Dzhokar and Tamerlan Tsarnaev chose the four-hour mark—a time when devoted amateurs are often finishing the race— as the time to detonate their pressure cooker bombs.
Recognizing that the bomb was aimed at people like me, I took the bombing personally.
And I would like to see Dzhokar Tsarnaev die for his actions.
Back when I felt invincible, striving toward that finish line, 26 miles, 485 yards from the start, I would have entered the home stretch with a feeling of joy and accomplishment.
Just a few feet farther. I know I can make it to that next light pole. The finish line is just past the last turn. There is my son, holding a sign. You can do it, Dad! My six months of endurance training have paid off.
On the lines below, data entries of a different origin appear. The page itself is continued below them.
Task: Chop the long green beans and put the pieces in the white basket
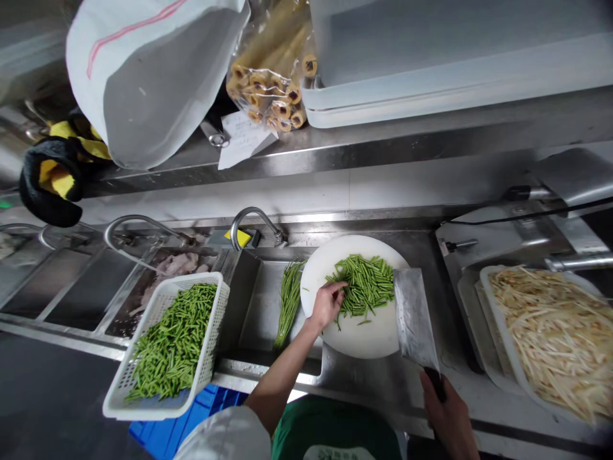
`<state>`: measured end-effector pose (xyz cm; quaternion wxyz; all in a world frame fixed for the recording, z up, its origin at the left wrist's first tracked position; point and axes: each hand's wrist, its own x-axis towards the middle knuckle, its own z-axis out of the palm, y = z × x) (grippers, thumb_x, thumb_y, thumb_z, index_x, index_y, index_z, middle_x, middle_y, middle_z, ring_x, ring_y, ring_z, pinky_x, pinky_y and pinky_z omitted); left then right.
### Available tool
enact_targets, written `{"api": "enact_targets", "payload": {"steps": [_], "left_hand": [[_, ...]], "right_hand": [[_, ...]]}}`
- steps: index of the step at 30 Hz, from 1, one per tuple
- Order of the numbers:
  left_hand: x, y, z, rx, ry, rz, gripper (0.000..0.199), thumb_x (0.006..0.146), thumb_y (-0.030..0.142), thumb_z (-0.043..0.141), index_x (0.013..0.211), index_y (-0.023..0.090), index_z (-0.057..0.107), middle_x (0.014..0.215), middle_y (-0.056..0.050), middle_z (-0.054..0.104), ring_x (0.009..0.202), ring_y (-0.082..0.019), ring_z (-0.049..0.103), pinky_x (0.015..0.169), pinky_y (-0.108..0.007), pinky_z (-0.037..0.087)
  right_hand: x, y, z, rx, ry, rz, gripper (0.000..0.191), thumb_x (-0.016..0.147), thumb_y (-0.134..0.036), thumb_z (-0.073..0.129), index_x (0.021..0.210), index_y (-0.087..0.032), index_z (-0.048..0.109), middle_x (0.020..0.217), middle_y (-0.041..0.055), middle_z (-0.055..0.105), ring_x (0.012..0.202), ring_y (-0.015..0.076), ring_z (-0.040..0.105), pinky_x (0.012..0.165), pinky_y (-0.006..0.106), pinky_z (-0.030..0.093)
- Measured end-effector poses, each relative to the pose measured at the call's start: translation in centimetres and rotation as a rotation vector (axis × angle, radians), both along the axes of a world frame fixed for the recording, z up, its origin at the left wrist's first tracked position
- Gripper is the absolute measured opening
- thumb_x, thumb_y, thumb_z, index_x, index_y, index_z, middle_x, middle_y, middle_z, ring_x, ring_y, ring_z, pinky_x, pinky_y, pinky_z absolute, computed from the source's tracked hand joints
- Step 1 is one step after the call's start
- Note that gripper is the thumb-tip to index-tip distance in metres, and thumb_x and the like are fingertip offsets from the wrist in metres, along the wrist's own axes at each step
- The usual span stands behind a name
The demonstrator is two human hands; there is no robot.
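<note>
A heap of cut green stalks [366, 281] lies on the round white cutting board [371, 342]. My left hand [328, 303] touches the heap's left edge with bent fingers; whether it pinches any stalks cannot be made out. My right hand [447, 409] is wrapped round the dark handle of a cleaver [416, 313], whose broad blade lies over the board's right edge, beside the heap. Long uncut stalks [289, 300] lie in the sink just left of the board. More cut stalks [177, 338] fill a white basket [112, 402] at the left.
A tub [507, 358] of pale strips [555, 326] stands at the right. Curved faucets [249, 214] rise behind the sinks [261, 306]. On the steel shelf [373, 144] above are a white bag [163, 89], a bag of brown tubes [272, 76] and a large bin [431, 96].
</note>
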<state>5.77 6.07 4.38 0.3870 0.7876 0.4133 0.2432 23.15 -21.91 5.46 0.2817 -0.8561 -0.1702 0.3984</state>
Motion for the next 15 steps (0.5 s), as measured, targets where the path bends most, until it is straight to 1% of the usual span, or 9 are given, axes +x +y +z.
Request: {"api": "enact_targets", "payload": {"steps": [2, 4, 5, 7, 9, 11, 13, 14, 15], "left_hand": [[0.9, -1.2, -0.5, 0.020, 0.112, -0.115, 0.029, 0.086, 0.012, 0.053, 0.099, 0.022, 0.076, 0.086, -0.004, 0.067, 0.072, -0.015, 0.059, 0.072, -0.026, 0.049], [1.9, -2.6, -1.4, -0.002, 0.260, -0.200, 0.024, 0.083, 0.009, 0.055, 0.084, 0.021, 0.076, 0.084, -0.005, 0.067, 0.073, -0.016, 0.061, 0.072, -0.027, 0.050], [2.4, -3.1, -1.9, -0.023, 0.329, -0.215, 0.020, 0.082, 0.009, 0.058, 0.079, 0.020, 0.074, 0.084, -0.005, 0.067, 0.073, -0.017, 0.062, 0.072, -0.027, 0.051], [3.3, -4.0, -2.9, -0.061, 0.416, -0.196, 0.013, 0.080, 0.010, 0.063, 0.073, 0.017, 0.070, 0.087, -0.008, 0.068, 0.073, -0.019, 0.063, 0.072, -0.030, 0.051], [4.0, -4.5, -3.5, -0.081, 0.428, -0.154, 0.011, 0.080, 0.010, 0.065, 0.072, 0.016, 0.068, 0.089, -0.011, 0.068, 0.074, -0.021, 0.065, 0.072, -0.033, 0.052], [4.5, -4.5, -3.6, -0.091, 0.402, -0.135, 0.011, 0.080, 0.011, 0.065, 0.071, 0.016, 0.068, 0.087, -0.011, 0.068, 0.074, -0.021, 0.065, 0.072, -0.033, 0.051], [4.4, -4.2, -3.3, -0.100, 0.365, -0.127, 0.008, 0.081, 0.015, 0.067, 0.074, 0.016, 0.069, 0.084, -0.008, 0.069, 0.073, -0.019, 0.064, 0.070, -0.030, 0.051], [4.1, -4.1, -3.0, -0.135, 0.308, -0.109, 0.006, 0.081, 0.019, 0.068, 0.076, 0.017, 0.070, 0.081, -0.006, 0.069, 0.071, -0.017, 0.064, 0.068, -0.027, 0.050], [3.4, -4.0, -2.6, -0.203, 0.219, -0.077, 0.009, 0.082, 0.024, 0.069, 0.078, 0.017, 0.071, 0.077, -0.004, 0.068, 0.068, -0.015, 0.062, 0.065, -0.025, 0.049]], "right_hand": [[0.1, -0.1, -0.1, -0.006, 0.006, -0.009, 0.042, 0.081, -0.066, 0.046, 0.084, -0.026, 0.055, 0.046, -0.0030, 0.057, 0.044, 0.0208, 0.057, 0.052, 0.033, 0.047], [0.2, -0.3, -0.3, -0.015, 0.019, -0.013, 0.041, 0.080, -0.066, 0.045, 0.081, -0.026, 0.054, 0.046, -0.0026, 0.057, 0.044, 0.0207, 0.058, 0.053, 0.033, 0.047], [0.3, -0.4, -0.4, -0.016, 0.024, -0.009, 0.041, 0.080, -0.066, 0.046, 0.080, -0.026, 0.054, 0.046, -0.0023, 0.058, 0.044, 0.0207, 0.058, 0.053, 0.033, 0.047], [0.4, -0.8, -0.6, -0.009, 0.013, -0.002, 0.042, 0.078, -0.067, 0.047, 0.080, -0.026, 0.054, 0.048, -0.0015, 0.060, 0.046, 0.0209, 0.059, 0.054, 0.032, 0.047], [0.4, -1.1, -0.8, 0.003, -0.021, 0.003, 0.044, 0.077, -0.068, 0.048, 0.080, -0.025, 0.055, 0.051, 0.0000, 0.062, 0.051, 0.0219, 0.061, 0.055, 0.032, 0.047], [0.5, -1.5, -0.8, 0.011, -0.050, 0.009, 0.044, 0.077, -0.069, 0.048, 0.078, -0.026, 0.056, 0.054, 0.0018, 0.064, 0.057, 0.0233, 0.064, 0.056, 0.032, 0.048], [0.6, -1.7, -0.9, 0.007, -0.067, 0.017, 0.044, 0.078, -0.069, 0.047, 0.077, -0.026, 0.056, 0.055, 0.0028, 0.065, 0.060, 0.0242, 0.066, 0.057, 0.032, 0.048], [0.7, -1.7, -0.9, 0.003, -0.072, 0.019, 0.044, 0.078, -0.068, 0.047, 0.078, -0.026, 0.057, 0.055, 0.0028, 0.065, 0.060, 0.0244, 0.066, 0.057, 0.032, 0.048], [0.8, -1.7, -0.9, -0.003, -0.075, 0.018, 0.043, 0.078, -0.068, 0.047, 0.078, -0.026, 0.057, 0.054, 0.0026, 0.065, 0.060, 0.0244, 0.066, 0.057, 0.032, 0.048]]}}
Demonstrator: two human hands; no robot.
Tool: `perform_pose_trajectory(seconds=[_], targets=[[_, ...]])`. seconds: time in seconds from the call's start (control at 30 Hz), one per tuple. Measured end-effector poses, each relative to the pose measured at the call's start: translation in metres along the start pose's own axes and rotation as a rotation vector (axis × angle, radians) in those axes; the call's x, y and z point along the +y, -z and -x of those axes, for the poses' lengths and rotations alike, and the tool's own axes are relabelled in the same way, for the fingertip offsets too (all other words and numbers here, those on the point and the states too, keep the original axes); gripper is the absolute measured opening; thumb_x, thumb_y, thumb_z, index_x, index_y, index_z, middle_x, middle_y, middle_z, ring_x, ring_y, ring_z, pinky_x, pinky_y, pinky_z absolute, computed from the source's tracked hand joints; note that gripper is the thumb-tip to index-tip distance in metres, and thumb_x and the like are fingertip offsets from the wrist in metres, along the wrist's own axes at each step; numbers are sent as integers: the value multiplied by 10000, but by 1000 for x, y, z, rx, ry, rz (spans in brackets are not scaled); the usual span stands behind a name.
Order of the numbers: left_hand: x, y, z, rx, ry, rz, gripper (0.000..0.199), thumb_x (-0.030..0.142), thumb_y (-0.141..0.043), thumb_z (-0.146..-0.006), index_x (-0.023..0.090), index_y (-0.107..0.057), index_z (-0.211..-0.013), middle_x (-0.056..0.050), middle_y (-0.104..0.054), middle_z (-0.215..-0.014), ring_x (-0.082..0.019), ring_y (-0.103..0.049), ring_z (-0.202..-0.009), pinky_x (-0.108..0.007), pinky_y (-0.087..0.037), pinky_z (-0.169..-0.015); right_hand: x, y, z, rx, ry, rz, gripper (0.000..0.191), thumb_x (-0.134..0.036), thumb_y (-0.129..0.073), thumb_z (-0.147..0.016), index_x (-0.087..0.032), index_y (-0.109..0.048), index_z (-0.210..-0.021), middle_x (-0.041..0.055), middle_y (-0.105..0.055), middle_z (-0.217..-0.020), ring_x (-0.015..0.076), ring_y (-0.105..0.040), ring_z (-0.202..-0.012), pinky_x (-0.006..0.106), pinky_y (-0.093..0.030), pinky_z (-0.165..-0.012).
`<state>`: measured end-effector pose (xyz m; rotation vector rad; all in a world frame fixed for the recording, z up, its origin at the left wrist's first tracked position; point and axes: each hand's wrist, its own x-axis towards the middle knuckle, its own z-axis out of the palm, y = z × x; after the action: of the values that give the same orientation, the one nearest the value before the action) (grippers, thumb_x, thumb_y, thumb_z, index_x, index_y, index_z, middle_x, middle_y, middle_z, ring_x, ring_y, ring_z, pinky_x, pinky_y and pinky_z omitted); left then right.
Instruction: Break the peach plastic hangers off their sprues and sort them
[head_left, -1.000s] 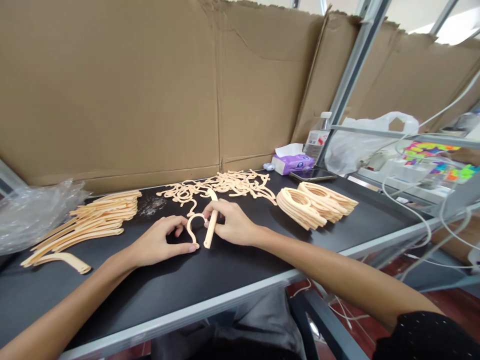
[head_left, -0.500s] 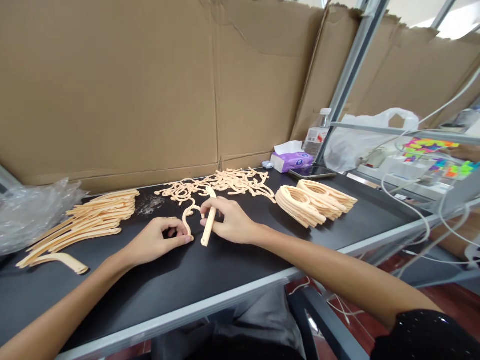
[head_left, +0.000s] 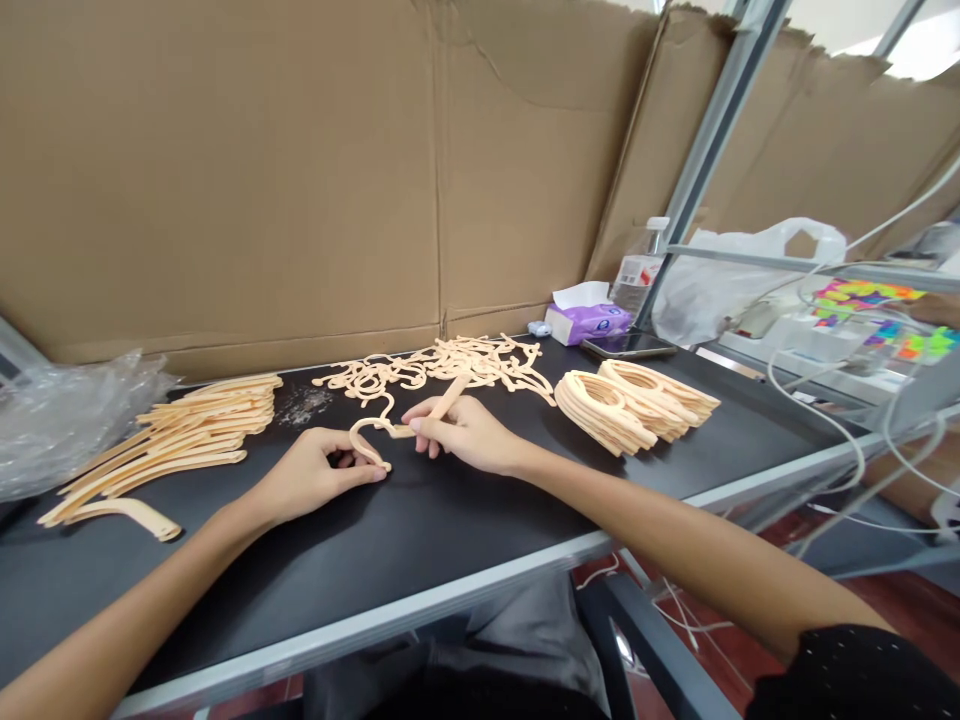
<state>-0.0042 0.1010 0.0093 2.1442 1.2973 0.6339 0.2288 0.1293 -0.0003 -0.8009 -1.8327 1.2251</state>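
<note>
My left hand pinches the lower end of a beige plastic hanger hook between thumb and fingers, just above the black tabletop. In my right hand is a flat beige hanger arm, its upper part slanting up and to the right. My fingers cover its middle. A beige end reaches left from these fingers and meets or overlaps the hook's side; whether the two are joined I cannot tell. Behind the hands lies a loose heap of beige hooks.
Hanger arms are stacked at left near crumpled clear plastic. Beige pieces with round openings stand in bundles at right. Behind them are a phone, a tissue pack and a bottle. Cardboard walls the back.
My right hand has turned the hanger arm, so its upper end now leans right instead of standing nearly upright. The hook in my left hand has tipped and shifted slightly left.
</note>
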Motion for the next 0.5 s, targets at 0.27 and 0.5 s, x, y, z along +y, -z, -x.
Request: perform_pose_trajectory(seconds=[0.27, 0.5], targets=[[2, 0, 1, 30, -83, -51, 289, 490, -688, -780, 220, -789, -792, -33, -716, -736, -191, -611, -709, -302, -482, -669, -3, -2, 5, -59, 27, 108, 66, -215, -639, -793, -153, -648, -812, 13, -666, -692, 121, -613, -609, 261, -497, -614], [7, -1, 4, 61, -164, -152, 344, 500, -636, -826, 191, -758, -738, -29, -687, -672, -146, -569, -602, -257, -441, -581, -5, -1, 5, 39, 48, 227, 72, -211, -631, -788, -164, -682, -809, 6, -673, -712, 125, -617, -651, 262, -475, -636]])
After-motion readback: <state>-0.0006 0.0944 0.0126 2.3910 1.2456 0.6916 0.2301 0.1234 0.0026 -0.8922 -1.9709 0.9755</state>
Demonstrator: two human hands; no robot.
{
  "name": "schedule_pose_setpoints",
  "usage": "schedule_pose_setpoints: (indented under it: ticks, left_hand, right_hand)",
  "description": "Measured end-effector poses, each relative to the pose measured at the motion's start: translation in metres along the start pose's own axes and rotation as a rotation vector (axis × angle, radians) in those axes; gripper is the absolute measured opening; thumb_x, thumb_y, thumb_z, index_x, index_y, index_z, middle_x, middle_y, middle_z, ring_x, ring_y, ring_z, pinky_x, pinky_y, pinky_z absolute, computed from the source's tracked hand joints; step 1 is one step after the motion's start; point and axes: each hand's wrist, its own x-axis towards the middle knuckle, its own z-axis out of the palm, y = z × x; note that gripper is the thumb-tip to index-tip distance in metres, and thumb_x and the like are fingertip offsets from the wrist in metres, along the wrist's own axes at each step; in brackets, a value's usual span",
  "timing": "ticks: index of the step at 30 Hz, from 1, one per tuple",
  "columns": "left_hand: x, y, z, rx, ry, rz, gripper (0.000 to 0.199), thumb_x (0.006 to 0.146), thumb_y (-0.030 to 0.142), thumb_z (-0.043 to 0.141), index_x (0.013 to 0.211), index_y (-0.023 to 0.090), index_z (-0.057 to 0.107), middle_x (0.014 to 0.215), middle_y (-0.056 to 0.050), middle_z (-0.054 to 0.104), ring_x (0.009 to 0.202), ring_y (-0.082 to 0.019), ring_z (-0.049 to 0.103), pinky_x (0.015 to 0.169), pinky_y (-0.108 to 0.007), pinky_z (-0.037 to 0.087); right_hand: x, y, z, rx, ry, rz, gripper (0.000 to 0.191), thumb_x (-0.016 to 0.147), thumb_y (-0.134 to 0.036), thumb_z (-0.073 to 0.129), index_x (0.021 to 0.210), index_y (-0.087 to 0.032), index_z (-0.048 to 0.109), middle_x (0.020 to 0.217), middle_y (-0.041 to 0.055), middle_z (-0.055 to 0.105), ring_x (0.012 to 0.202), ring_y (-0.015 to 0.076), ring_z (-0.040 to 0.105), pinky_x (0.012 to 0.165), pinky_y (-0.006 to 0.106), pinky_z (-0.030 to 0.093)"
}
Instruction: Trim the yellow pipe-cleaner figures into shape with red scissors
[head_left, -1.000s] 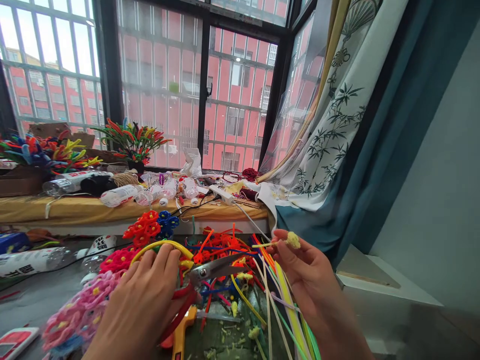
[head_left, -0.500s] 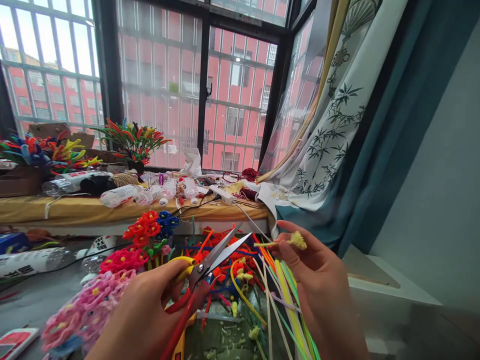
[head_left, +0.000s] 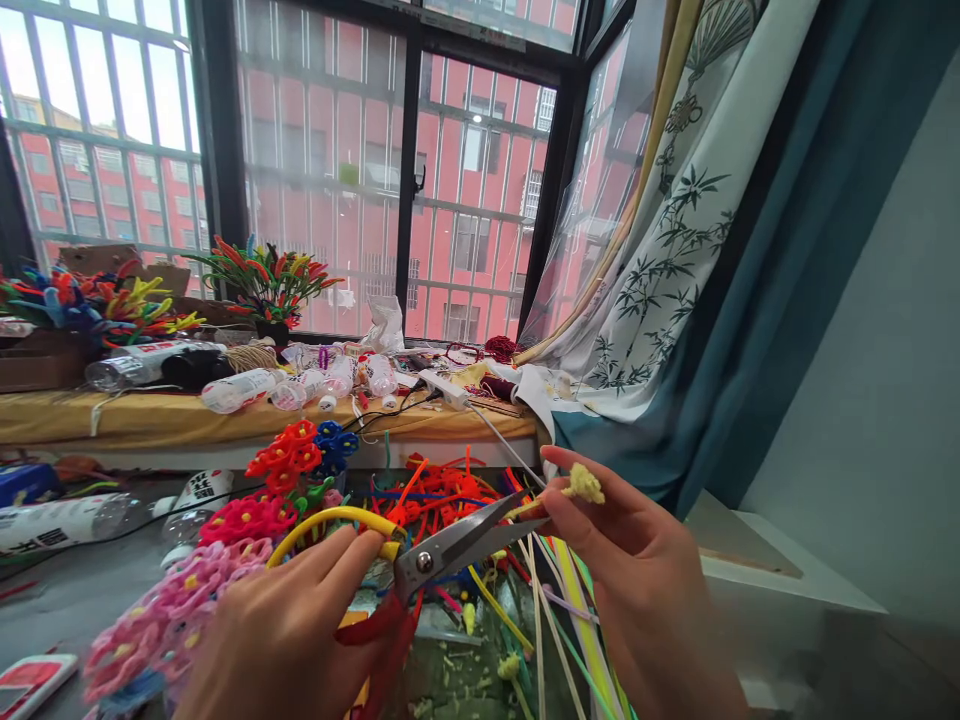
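My left hand (head_left: 292,620) is wrapped round the handles of a pair of scissors (head_left: 450,550), which have yellow and red grips. The blades are slightly apart and point right, with a thin yellow stem (head_left: 529,508) between them near their tips. My right hand (head_left: 630,560) pinches that stem between thumb and fingers. A fluffy pale-yellow tuft (head_left: 586,484) tops the stem, just above my right fingertips. Below the blades, green-yellow clippings and another pale-yellow tuft (head_left: 509,667) lie on the work surface.
Pink fuzzy flowers (head_left: 191,590) and red ones (head_left: 289,450) stand left of my hands. Orange-red fuzzy pieces (head_left: 442,490) lie behind the scissors. Long coloured stems (head_left: 574,600) lie beside my right hand. Plastic bottles (head_left: 240,390) rest on the window ledge.
The scissors have moved right and their blades now reach around the yellow stem. More of the curved yellow handle shows. My right hand has shifted slightly left.
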Motion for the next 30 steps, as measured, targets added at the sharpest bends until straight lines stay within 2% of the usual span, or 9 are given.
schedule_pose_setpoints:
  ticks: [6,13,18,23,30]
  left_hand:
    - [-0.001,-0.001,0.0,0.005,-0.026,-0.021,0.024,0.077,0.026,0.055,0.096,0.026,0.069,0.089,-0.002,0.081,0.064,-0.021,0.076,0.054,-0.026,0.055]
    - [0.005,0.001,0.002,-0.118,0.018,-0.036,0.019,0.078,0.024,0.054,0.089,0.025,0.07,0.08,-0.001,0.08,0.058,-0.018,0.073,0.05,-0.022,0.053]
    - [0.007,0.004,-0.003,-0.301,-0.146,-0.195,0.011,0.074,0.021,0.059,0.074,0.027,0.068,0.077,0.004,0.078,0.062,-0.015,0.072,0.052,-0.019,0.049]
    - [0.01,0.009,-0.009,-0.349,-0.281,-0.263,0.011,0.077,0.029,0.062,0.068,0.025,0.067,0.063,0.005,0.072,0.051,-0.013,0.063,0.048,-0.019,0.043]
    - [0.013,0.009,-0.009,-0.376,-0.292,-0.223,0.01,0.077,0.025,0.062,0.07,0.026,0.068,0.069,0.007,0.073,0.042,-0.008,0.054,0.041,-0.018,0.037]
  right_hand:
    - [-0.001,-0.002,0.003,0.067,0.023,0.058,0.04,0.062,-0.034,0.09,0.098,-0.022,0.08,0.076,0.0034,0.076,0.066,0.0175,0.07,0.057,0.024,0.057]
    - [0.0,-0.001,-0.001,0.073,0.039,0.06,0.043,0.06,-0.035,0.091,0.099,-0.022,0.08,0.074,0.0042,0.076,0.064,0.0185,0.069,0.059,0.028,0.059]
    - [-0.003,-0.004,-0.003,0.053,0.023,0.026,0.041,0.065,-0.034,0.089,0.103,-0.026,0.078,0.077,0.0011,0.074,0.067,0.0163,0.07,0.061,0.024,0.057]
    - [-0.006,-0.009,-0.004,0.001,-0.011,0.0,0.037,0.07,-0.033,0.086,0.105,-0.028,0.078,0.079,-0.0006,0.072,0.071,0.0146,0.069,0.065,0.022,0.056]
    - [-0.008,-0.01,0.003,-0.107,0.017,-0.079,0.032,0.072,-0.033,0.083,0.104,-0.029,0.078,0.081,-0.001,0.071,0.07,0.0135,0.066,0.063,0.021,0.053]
I’m almost there.
The final 100 yards of a marathon was the place they chose to destroy the spirit of innocent people: runners, their families cheering them across that line and, worst of all, the children who were maimed and who witnessed the senseless carnage.
Beyond the deaths, after the treatment of the many who were rushed to emergency rooms and who will live with the physical wounds of that day, an entire nation was put on edge, suddenly reminded of the last terrorist attacks on American soil.
The psychological impact of terrorism persists beyond the physical, and that is what the Tsarnaevs intended.
It should not be that way.
Every marathoner in America wants to qualify for Boston. It’s a relatively easy downhill course without many hills that would break the spirit of those who are not adequately trained.
For the elite who qualify by finishing other marathons under a particular cutoff time for their age group, the Boston Marathon is a goal beyond finishing. For many, it is the ultimate goal of a runner.
The majority of runners who qualify for Boston are your neighbors, the people who get up early, lace up their running shoes, and knock off a 10-mile run before the sun comes up.
Most marathoners have never been paid for their efforts; training for a marathon is for them alone. They pay the entry fees out of their own pocket, pay for the plane fare for themselves and their families, and foot the bill for food and lodging while they are at the race venue.
They should not have to run in fear.
Now that Dzhokar Tsarnaev has been convicted of every offense to mankind for which he was charged, the legal system enters the post-conviction phase.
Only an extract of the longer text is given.